親自下場
還沒看清姬無妄身形,眾人只見血光一閃,阿刀僅剩的那條手臂掉落在地。
“啊——”
隨后,便是無比凄厲的哀嚎之聲驟然響起!
右手被砍斷,那種撕心裂肺的痛楚根本就難以承受。
至此,阿刀雙手都沒了,日后也不可能繼續在這行混。
廢了他最后一只手,和殺了他完全沒有任何區別。
周圍的看客全部都被這血腥場面和哀嚎給嚇到了,一個個面色發白,倒吸一口涼氣!
場面一片寂靜無聲,眾人都是目瞪口呆!
好好的,怎么動起手來了?
不對!
三公子不是一個廢物紈绔么?
他怎么好像有點強?
這是傳說中那個廢物紈绔?
在賭場連勝,一不合砍人手?
步韻香整個人也是完全驚呆了,嬌軀都在微微顫抖!
這這還是她認識的那個姬無妄嗎?
此刻的姬無妄,表情冷漠,白袍染血,臉上略有血跡,他伸出舌頭舔了舔。
這與她印象之中的姬無妄完全不是一個人!
王遠山愣了半晌,才暴怒道:“姬無妄,你在干什么?你瘋了不成?你是將軍府公子,就能目無王法?”
姬無妄攤了攤手,淡淡道:“呵呵,他出千,本公子只是教他做人而已,王公子有意見?”
王遠山指著姬無妄喝道:“姬無妄,你哪只眼睛看見他出千?你可有證據?在場可有任何人發現端倪?你暴戾成性,還污蔑我們?”
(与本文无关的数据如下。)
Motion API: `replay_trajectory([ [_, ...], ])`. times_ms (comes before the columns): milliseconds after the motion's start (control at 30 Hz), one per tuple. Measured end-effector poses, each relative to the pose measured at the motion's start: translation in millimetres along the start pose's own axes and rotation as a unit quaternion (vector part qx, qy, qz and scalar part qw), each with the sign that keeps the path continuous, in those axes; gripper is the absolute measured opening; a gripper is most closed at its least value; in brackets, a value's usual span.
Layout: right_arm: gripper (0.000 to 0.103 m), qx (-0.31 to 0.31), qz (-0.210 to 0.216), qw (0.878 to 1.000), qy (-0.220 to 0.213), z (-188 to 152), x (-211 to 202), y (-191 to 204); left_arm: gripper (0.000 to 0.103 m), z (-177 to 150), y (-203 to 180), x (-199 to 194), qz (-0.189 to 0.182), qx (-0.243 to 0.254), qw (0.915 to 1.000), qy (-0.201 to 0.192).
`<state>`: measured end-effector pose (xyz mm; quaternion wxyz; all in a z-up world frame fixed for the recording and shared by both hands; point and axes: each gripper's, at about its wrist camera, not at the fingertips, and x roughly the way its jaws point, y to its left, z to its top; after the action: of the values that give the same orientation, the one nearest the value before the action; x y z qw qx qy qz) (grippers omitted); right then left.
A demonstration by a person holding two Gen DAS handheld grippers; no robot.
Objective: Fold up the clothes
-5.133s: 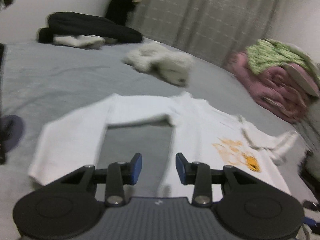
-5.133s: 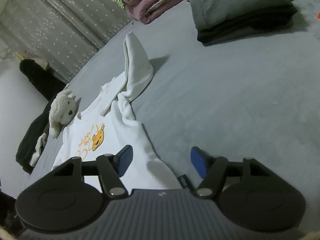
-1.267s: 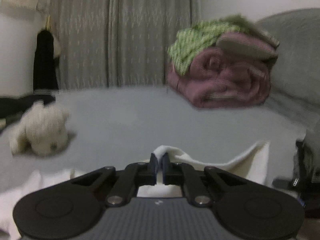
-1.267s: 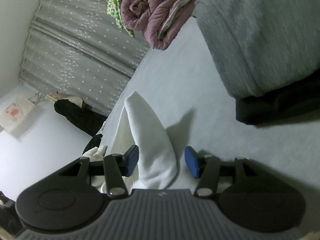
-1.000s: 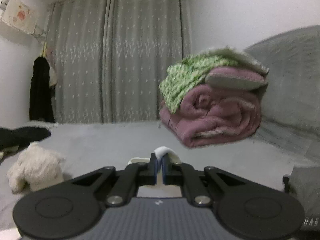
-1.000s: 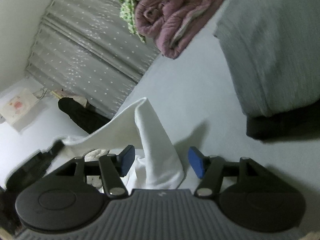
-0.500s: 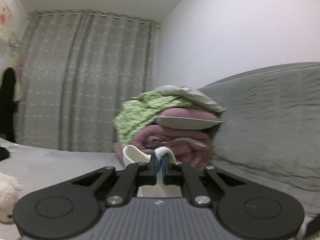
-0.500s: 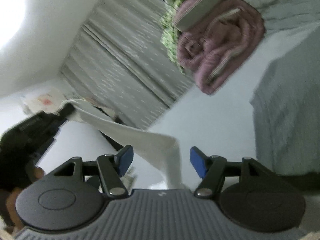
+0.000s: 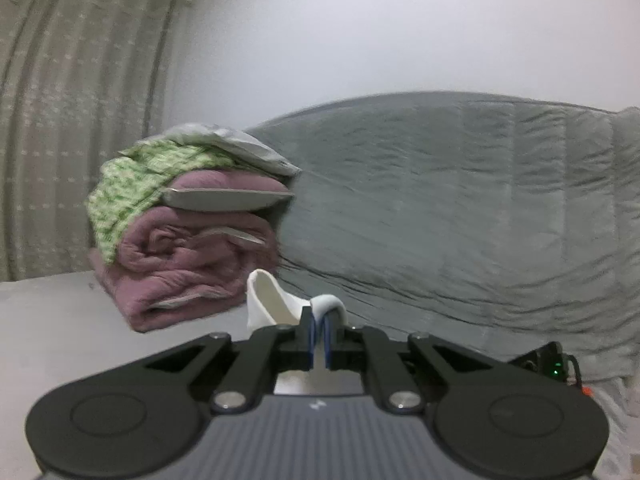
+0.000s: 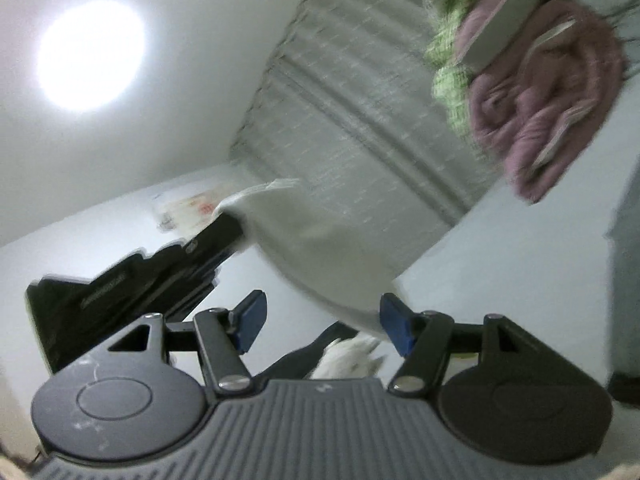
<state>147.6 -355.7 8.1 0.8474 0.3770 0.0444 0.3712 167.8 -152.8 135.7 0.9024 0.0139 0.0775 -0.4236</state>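
My left gripper is shut on a fold of the white shirt, whose cloth pokes up above the blue pads. In the right wrist view the same gripper shows as a black body holding the white shirt aloft by one end. The cloth hangs down from there and passes between the tips of my right gripper. That gripper stands open, its blue pads wide apart and not pressing the cloth. The rest of the shirt is hidden below both views.
A stack of rolled pink and green bedding sits on the bed against the grey headboard cover. Curtains hang behind. A white plush toy peeks out below the right gripper. A ceiling lamp glares overhead.
The left gripper has lifted the pinched shirt and swung toward the headboard. The right gripper has tilted upward, from the bed to ceiling and curtains, with the hanging cloth still between its open jaws.
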Motion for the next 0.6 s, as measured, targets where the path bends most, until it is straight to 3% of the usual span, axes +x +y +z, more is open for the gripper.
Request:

姬無妄聳了聳肩,“本公子做事不需要證據,也無需其他人證明,本公子就砍了他一條手臂,你當如何?”
姬無妄的語氣平淡,目光落在王遠山身上,王遠山只感覺渾身發毛,他沒想到姬無妄囂張到連解釋都不愿意解釋。
他自然不屑解釋,只有弱者才解釋!
不過是砍了一個小人物的手臂而已,他夜闖公主府都沒死,官府能為這小事來抓他不成?
至于別人覺得真相如何,是銀鉤賭坊出千,還是他姬無妄亂來,這根本就沒所謂。
因為他的名聲本就已經臭到極致!!!
王遠山雖然憤怒,但他拿姬無妄確實是沒有辦法。
姬無妄緩緩走到阿刀面前,居高臨下道:“本公子一開始就提醒你了,珍惜自己最后一只手,你不聽,便莫怪我心狠手辣。”
姬無妄說完之后,便沒有繼續理會正在哀嚎的阿刀。
姬無妄接著說道:“王公子,再派個人出來?咱們繼續?若是怕了,把步韻香的欠條拿來,這件事便算了!”
王遠山深吸一口氣,目光漸漸冷了下來,姬無妄如此囂張過來砸他場子,壞他好事,他自然不能就這么算了。
雖然姬無妄家世好,但他王遠山也不算差,也不至于怕了姬無妄。
只是,這姬無妄怎的與傳聞中有些不同?
王遠山淡淡道:“將他帶下去,清理血跡。”
王遠山吩咐了一聲,賭坊里的下人立刻將他抬了下去,血跡也很快清理掉。
他來到了姬無妄面前,一臉冷漠道:“三公子既然想玩,那本公子親自陪你玩玩如何?”
王遠山的賭術其實比阿刀還要好,開賭坊自然是要點本事。
只是平日里他一般都不會親自下場玩而已,所以帝京很少有人知曉,他的賭術很高明。
姬無妄一臉微笑道:“好啊!怎么玩?”
很快,姬無妄與王遠山來到賭桌前,四目相對,像是空氣都能擦出火花來。
王遠山緩緩說道:“玩九博如何?”
姬無妄一臉沒所謂道:“好啊!”
所謂九博是這個世界的一種賭法,就和姬無妄前世的梭哈差不多。